Every time I hear that Square isn't doing well financially, my heart sinks a bit. From my experience, it seems that they're nailing an underserved market and greatly improving the experience for these small businesses and their customers.


> they're nailing an underserved market

There's a good reason the market is underserved. If it were wildly profitable to operate in that space, you'd see many more players.


I'm glad nobody told Larry or Sergey that before they started Google.


Sometimes it helps to do a little research before trying to make a clever retort. Wikipedia has decent coverage of search engines: https://en.wikipedia.org/wiki/Web_search_engine https://en.wikipedia.org/wiki/Timeline_of_web_search_engines

Go.com, Lycos, AltaVista, Excite, Yahoo!, Dogpile, Ask.com, Yandex and many other search engines existed before Google entered. Most were wildly profitable.


Sometimes it helps to read the articles you link to. None of them show that "Most were wildly profitable." In fact, those articles mention that search engines before google struggled to make money.


Search engines had a lot of competition?


That's a good point, but Square and Stripe aren't really competitors, so I'm not sure what the opportunity is for Stripe (unless you are suggesting they launch a card reader).


I'm always curious as to who profits from a leak like this. is there ever any interest from the company or acquiring party to leak this deal to the press before it closes?

It's happened with Twitch and now Caviar, so i've started thinking through reasons why it'd be in either party's interest to leak the deal. Any thoughts? Or should I take my tin-foil hat off?


[deleted]


On the acquiring party's side, isn't it then obvious what side is responsible for leaking the deal? I'd imagine this move breaches some level of trust and risks the entirety of the deal.

To me, when I hear news like this before the proverbial money is in the bank I actually think the deal is likely to fall through


Completely agree here. I'd love to hear opinions on the motivation & risks of this news.


Interesting that Square is looking for acquisitions in the industry. Payment processing by itself always lacked tangible lock in.

From another article:

> TechCrunch understands from a reliable source that Square was a “serious bidder” against Google for Appetas, a restaurant website building platform Google just acquired.

http://techcrunch.com/2014/05/12/with-new-food-app-square-or...


Exactly. Square is trying to build up a collection of services to offer local businesses, especially restaurants, of which payments is just one. Google has been playing in the same game, with the main aim of selling ads to local small businesses, but hasn't really moved fast enough in pushing payments.


Caviar is the only reason to order food in Manhattan. Time after time, they have done the right thing by me. They are on the top of the charts with customer service and relationship management. They could seminar school 99% of businesses out there on how to do right by people. And, this says nothing about the quality of the restaurants they provide. Truly world class, and I hope the GPs make a killing on their equity stake. ;p


Was n't there a news recently that Square is losing millions of dollars and struggling to survive? There were some buyout rumors also.

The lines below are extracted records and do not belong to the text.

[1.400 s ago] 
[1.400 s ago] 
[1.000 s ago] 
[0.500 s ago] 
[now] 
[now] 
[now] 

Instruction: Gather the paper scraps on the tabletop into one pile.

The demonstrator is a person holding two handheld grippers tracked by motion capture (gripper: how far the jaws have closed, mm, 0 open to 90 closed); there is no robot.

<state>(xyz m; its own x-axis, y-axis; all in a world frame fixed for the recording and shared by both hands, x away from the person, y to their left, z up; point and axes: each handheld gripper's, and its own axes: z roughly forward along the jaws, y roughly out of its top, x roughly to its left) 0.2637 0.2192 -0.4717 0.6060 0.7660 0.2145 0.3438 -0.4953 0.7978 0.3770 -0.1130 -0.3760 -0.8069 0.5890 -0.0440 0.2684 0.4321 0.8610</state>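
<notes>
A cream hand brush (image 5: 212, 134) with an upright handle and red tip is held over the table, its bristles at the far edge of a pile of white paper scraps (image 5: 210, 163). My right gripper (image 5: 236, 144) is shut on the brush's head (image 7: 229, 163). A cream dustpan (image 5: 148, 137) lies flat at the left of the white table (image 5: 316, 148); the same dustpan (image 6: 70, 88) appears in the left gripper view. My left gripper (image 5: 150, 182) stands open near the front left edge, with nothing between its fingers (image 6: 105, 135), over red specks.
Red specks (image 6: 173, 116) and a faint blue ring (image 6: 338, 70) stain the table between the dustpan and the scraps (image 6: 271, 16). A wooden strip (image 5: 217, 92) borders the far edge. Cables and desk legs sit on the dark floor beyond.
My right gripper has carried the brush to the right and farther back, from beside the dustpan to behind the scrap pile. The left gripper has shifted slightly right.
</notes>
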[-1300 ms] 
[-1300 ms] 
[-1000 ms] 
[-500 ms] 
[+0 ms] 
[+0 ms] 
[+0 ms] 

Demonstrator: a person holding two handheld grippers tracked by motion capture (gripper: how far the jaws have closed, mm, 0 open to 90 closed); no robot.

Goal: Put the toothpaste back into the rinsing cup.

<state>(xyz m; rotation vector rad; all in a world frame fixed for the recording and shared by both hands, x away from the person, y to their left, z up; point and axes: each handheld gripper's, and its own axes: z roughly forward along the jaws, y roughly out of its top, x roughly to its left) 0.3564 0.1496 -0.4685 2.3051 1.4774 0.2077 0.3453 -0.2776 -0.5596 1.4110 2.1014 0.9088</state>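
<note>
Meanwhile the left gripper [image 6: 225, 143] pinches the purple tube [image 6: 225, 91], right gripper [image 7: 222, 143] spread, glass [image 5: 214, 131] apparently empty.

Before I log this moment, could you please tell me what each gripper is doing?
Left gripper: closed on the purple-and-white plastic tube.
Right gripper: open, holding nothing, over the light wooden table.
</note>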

May this be Caviar acquisition talk is kind of survival step by Square to diversify into other areas.


Short question with regard to their marketing. How did they start? How do they do marketing? I am just wondering how they did that good job in such competitive landscape. Thanks. Best regards.


Initially their growth was only word of mouth (and leveraging networks of Companies using them to order food for lunch).


If you acquire a company with $x million in cash. How is the money handled?


It is just another asset of the company being acquired, like a desk or a chair. As part of the acquire agreement, they may be required to pay down existing debt with any cash on hand or something too? Just guessing.


The actual headline is "Curated Food Delivery Startup Caviar In Talks To Be Acquired By Square For $100 Million" - this isn't a done deal.


Thank you. We changed it.


Thanks for updating it. Wasn't sure if TC had changed it, or if the poster was editorializing.